AZD8055 is a third potent, orally active, highly selective mTORC1/2 inhibitor. Preclinical data show that it is better at inhibiting phosphorylation of 4E-BP1 than rapamycin, resulting in significant inhibition of cap-dependent translation [88, 89]. It was also able to inhibit Akt in MCF-7 breast carcinoma cells where rapamycin treatment resulted in rebound activation of Akt [88, 89]. Chresta et al. demonstrated that AZD8055 potently inhibits cellular proliferation and induces autophagy in vitro with H838 and A549 cells. In vivo, AZD8055 induced significant tumor growth inhibition and regression in a variety of human tumor types, including breast, lung, colon, prostate, and uterine xenograft models [89]. Recent data suggest that AZD8055 has significant antitumor activity against clear cell RCC cell lines UOK-139 and UOK-140 [90]. AZD8055 is currently undergoing clinical evaluation in phase I trials. Naing et al. reported a maximum tolerated dose of 90 mg PO BID. DLTs included grade 3 transaminitis (increased alanine aminotransferase 22 %, increased aspartate aminotransferase 22 %) and fatigue (16 %) [91]. Transaminitis was reversible in all patients, except for one with liver metastases.

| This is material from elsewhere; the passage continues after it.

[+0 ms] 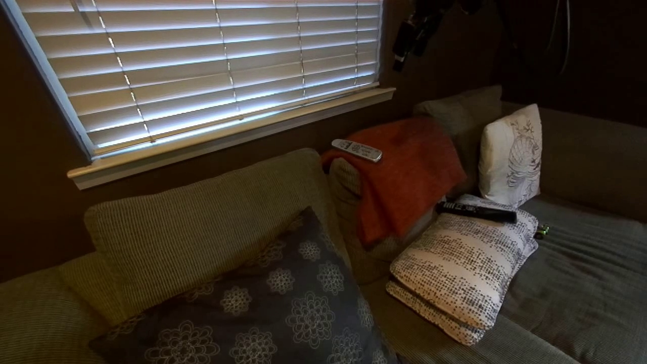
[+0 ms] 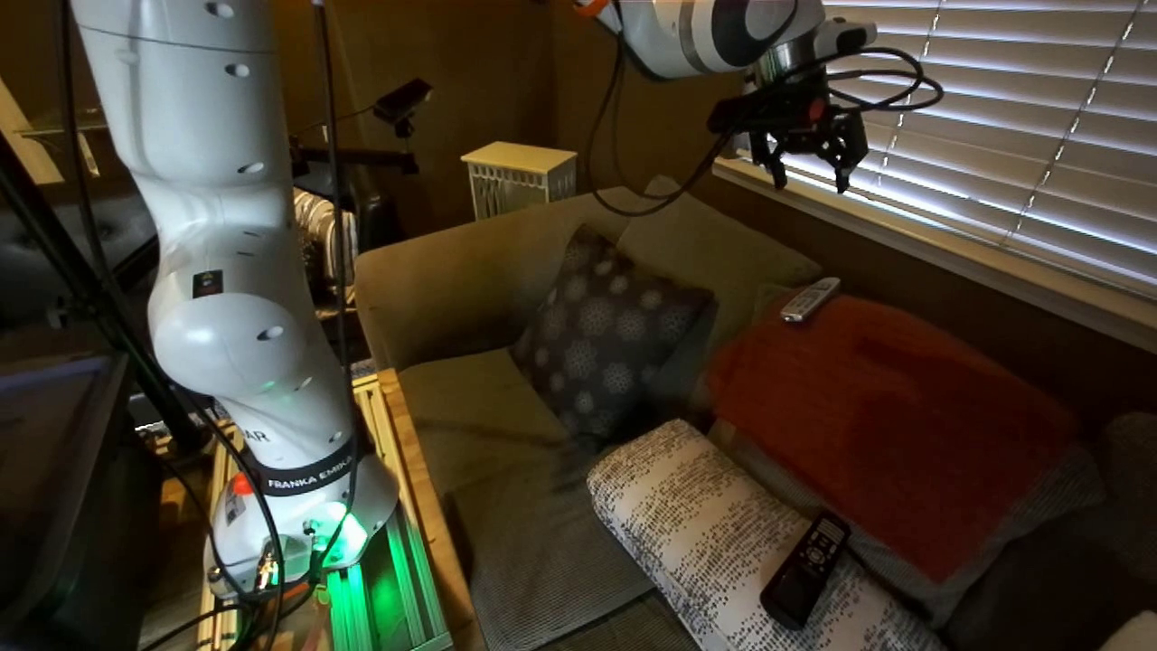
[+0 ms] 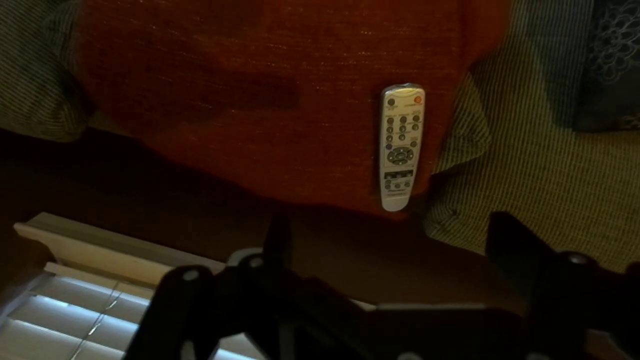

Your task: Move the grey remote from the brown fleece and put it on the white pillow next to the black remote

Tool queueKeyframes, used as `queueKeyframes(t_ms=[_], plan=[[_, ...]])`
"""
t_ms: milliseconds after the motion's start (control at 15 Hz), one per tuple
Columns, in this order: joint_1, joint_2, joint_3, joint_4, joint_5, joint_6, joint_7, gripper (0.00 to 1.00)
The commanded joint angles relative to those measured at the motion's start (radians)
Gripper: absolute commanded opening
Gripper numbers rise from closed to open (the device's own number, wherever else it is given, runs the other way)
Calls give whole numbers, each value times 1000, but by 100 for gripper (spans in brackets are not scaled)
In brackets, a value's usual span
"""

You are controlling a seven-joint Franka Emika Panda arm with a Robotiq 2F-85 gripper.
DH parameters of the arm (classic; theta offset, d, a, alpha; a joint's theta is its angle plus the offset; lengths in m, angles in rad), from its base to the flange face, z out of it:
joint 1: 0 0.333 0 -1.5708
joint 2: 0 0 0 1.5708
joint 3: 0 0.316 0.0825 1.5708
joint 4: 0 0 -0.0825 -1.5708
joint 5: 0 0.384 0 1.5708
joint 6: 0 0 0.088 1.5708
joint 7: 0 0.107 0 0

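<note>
The grey remote [image 1: 357, 150] lies buttons up on the brown fleece [image 1: 410, 177], near its edge over the couch back. It also shows in an exterior view [image 2: 811, 300] and in the wrist view [image 3: 401, 150]. My gripper [image 2: 812, 187] is open and empty, in the air above the remote near the window. In the wrist view its fingers [image 3: 390, 225] are wide apart, with the remote beyond them and no contact. The black remote [image 2: 806, 570] lies across the white pillow [image 2: 687, 506] on the seat. Both also show in an exterior view. The wrist view does not show them.
A window sill [image 1: 232, 134] and blinds [image 1: 217, 60] run behind the couch, close to the gripper. A dark grey floral cushion [image 2: 615, 334] leans on the couch back. A smooth white pillow [image 1: 513, 154] stands near the black remote. A small green object [image 1: 541, 231] lies by the white pillow.
</note>
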Motion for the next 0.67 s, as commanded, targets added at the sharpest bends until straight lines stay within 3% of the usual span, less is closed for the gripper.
queueKeyframes(t_ms=[0, 267, 333, 600], plan=[[8, 94, 4, 124, -42, -96, 45, 100], [25, 143, -8, 169, -81, -160, 66, 100], [1, 109, 10, 117, -30, -111, 23, 100], [7, 131, 7, 137, -51, -130, 37, 100]])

AZD8055 was overall well tolerated, but no complete or partial responses were observed [91].

Ku0063794 is another highly specific small molecular inhibitor of mTOR kinase. It has been shown to inhibit phosphorylation of S6K and 4E-BP1 as well as Akt phosphorylation [92]. Ku0063794 has been compared with temsirolimus in preclinical RCC models. It was found to be more effective than temsirolimus in decreasing viability and growth of RCC cell lines in vitro by inducing cell cycle arrest and autophagy, but not apoptosis [92]. However, in xenograft models, there was no difference in the inhibition of tumor growth by Ku0063794 or temsirolimus [92]. A potential explanation is that temsirolimus has additional effects on tumor microenvironment, including decreasing tumor angiogenesis. VEGF and PDGF expression was lower in cells treated with temsirolimus than in cells treated with Ku0063794 [92]. This observation suggests that mTORC1/2 inhibitors may provide better tumor suppression and regression in combination with anti-angiogenic agents.

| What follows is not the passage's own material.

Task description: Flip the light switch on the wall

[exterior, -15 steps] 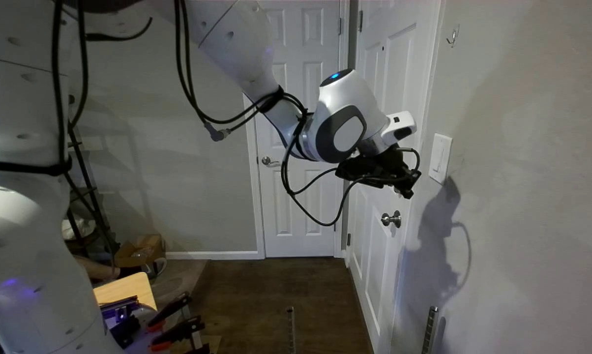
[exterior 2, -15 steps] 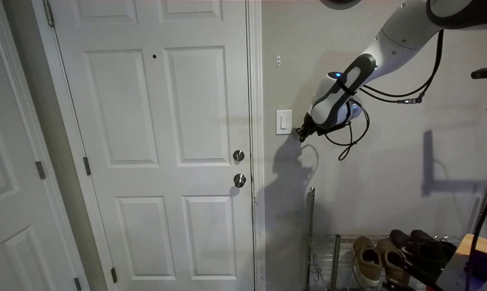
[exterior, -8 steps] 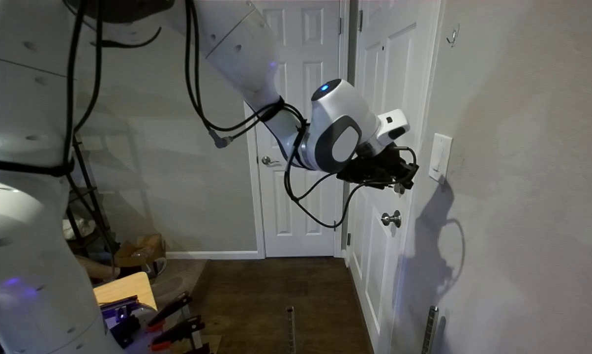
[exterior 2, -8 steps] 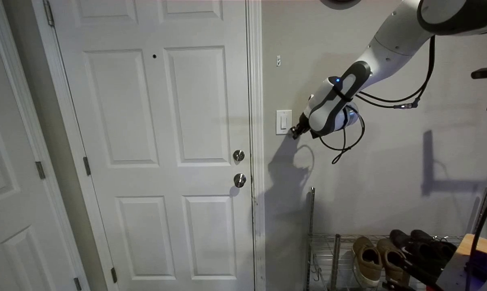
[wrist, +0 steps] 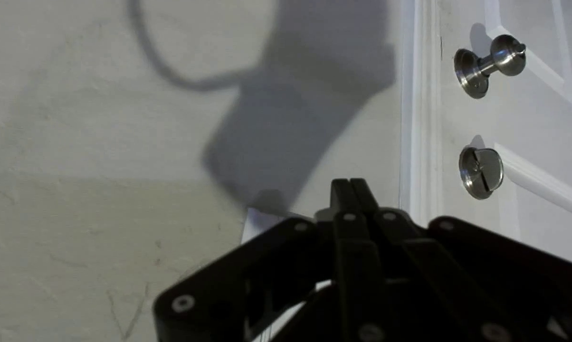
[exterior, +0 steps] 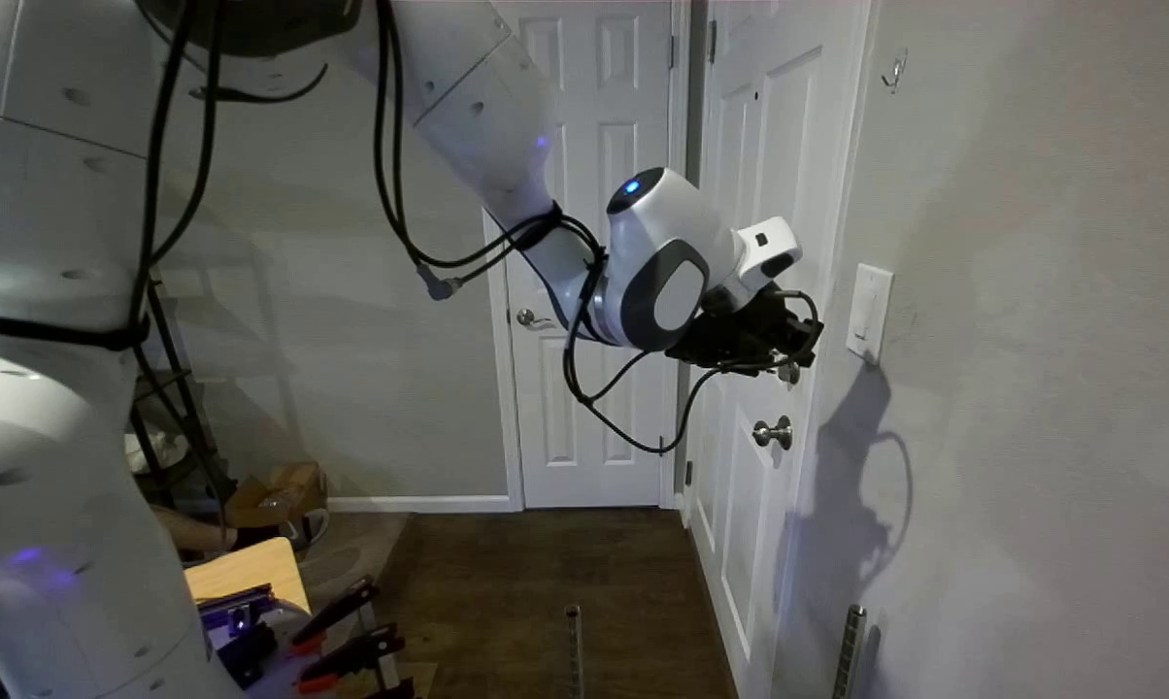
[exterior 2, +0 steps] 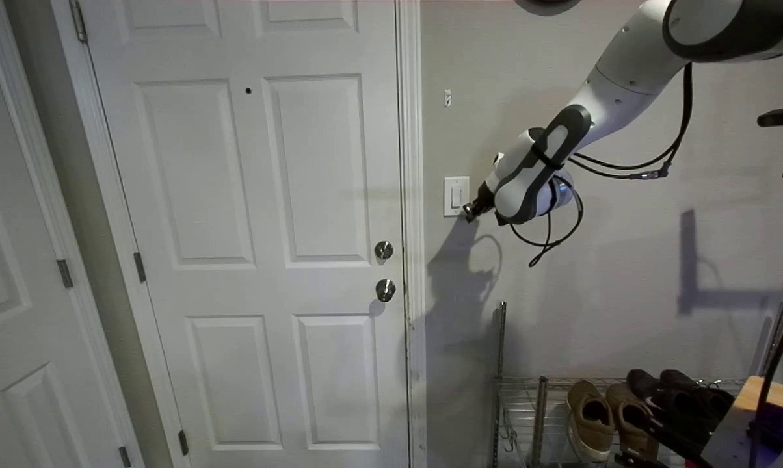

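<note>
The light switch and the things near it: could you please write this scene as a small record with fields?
Gripper: shut, holding nothing
Contact: none seen; in an exterior view a gap lies between it and the light switch
Switch setting: on or off cannot be told
Mounting: white upright plate on the wall
Nearest door: white, paneled
Door hardware: round metallic knob, lock above it
Wire rack: tan shoes and dark shoes on it

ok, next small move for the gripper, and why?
Probably nudge the gripper slightly up and toward the door before pressing: it's shut, stands off the wall, and in an exterior view overlaps only the lower corner of the switch, not its middle.
</note>
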### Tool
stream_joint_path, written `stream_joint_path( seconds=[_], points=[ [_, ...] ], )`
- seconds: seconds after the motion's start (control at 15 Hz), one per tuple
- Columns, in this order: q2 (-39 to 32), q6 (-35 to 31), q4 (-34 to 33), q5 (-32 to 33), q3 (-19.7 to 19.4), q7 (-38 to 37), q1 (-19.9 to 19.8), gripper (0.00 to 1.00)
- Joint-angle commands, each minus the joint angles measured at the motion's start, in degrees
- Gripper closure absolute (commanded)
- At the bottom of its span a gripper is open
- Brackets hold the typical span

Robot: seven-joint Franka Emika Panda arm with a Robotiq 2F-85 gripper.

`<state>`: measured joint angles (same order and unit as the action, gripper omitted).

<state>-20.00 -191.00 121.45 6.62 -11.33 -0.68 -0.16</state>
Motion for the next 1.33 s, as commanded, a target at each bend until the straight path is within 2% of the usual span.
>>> stream_joint_path(
  seconds=[0.0,0.27,0.6,1.27],
  points=[
    [-1.38,-3.98,-0.82,-1.38,-3.37,-0.09,3.53,0.96],
    [-3.00,-6.34,-2.44,-3.55,-7.45,0.23,7.97,0.97],
    [-5.69,-6.13,-5.23,-6.79,-11.42,-0.04,12.39,0.97],
    [-13.04,-6.73,-11.17,-14.88,-21.79,-0.51,22.00,0.96]
  ],
)
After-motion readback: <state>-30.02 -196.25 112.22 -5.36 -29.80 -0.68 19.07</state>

Because the catalytic domain of mTOR and p110α subunit of PI3K is structurally similar, multiple agents have been developed to have dual inhibitory activity against PI3K and mTORC1/2 (Table 3.2) [82, 93]. These ATP-competitive, pan-selective inhibitors of PI3K and mTOR have demonstrated impressive antitumor activity in a wide range of tumor models. NVP-BEZ235 is a potent orally available imidazoquinoline dual PI3K/mTOR inhibitor. It reversibly inhibits class 1 PI3K activity by binding to its ATP-binding domain [94]. It also directly binds to the mTOR ATP-binding domain and inhibits its catalytic activity. In preclinical studies, NVP-BEZ235 has been shown to inhibit PI3K and mTOR activity resulting in tumor growth suppression in numerous human tumor models, including glioblastoma, multiple myeloma, and prostate, breast, and pancreatic carcinoma [95–97]. A comparison of NVP-BEZ235 and rapamycin activity in RCC xenografts revealed that NVP-BEZ235 is significantly more effective at downmodulating cyclin D, survivin, and HIF-2α than rapamycin. It was also more effective at inhibiting tumor growth both in vitro and in vivo through antiproliferative and proapoptotic effects [93]. A study with RCC cell lines 786-O and Caki-1 demonstrated that the combination of NVP-BEZ235 and sorafenib had greater antitumor activity through reduction of tumor cell growth and increasing apoptosis than either agents alone [98]. This finding suggests that dual PI3K/mTOR inhibitor in combination with an anti-angiogenic agent may result in enhanced synergistic antitumor activity. A phase I clinical trial with advanced solid tumors showed that BEZ235 is generally well tolerated with a favorable safety profile [99]. The most commonly reported adverse events included nausea, vomiting, diarrhea, fatigue/asthenia, and anorexia. Available pharmacodynamics and efficacy data also showed that NVP-BEZ235 is active, especially in patients with PI3K pathway dysregulated tumors [99]. Another phase I study with a new formulation of NVP-BEZ235 using a solid dispersion system (SDS) sachet included three RCC patients and showed that this specific formulation was well tolerated [100]. Common adverse events included nausea, vomiting, diarrhea, and fatigue/asthenia. The SDS sachet formulation of NVP-BEZ235 has been chosen for further evaluation in phase II clinical trials [100].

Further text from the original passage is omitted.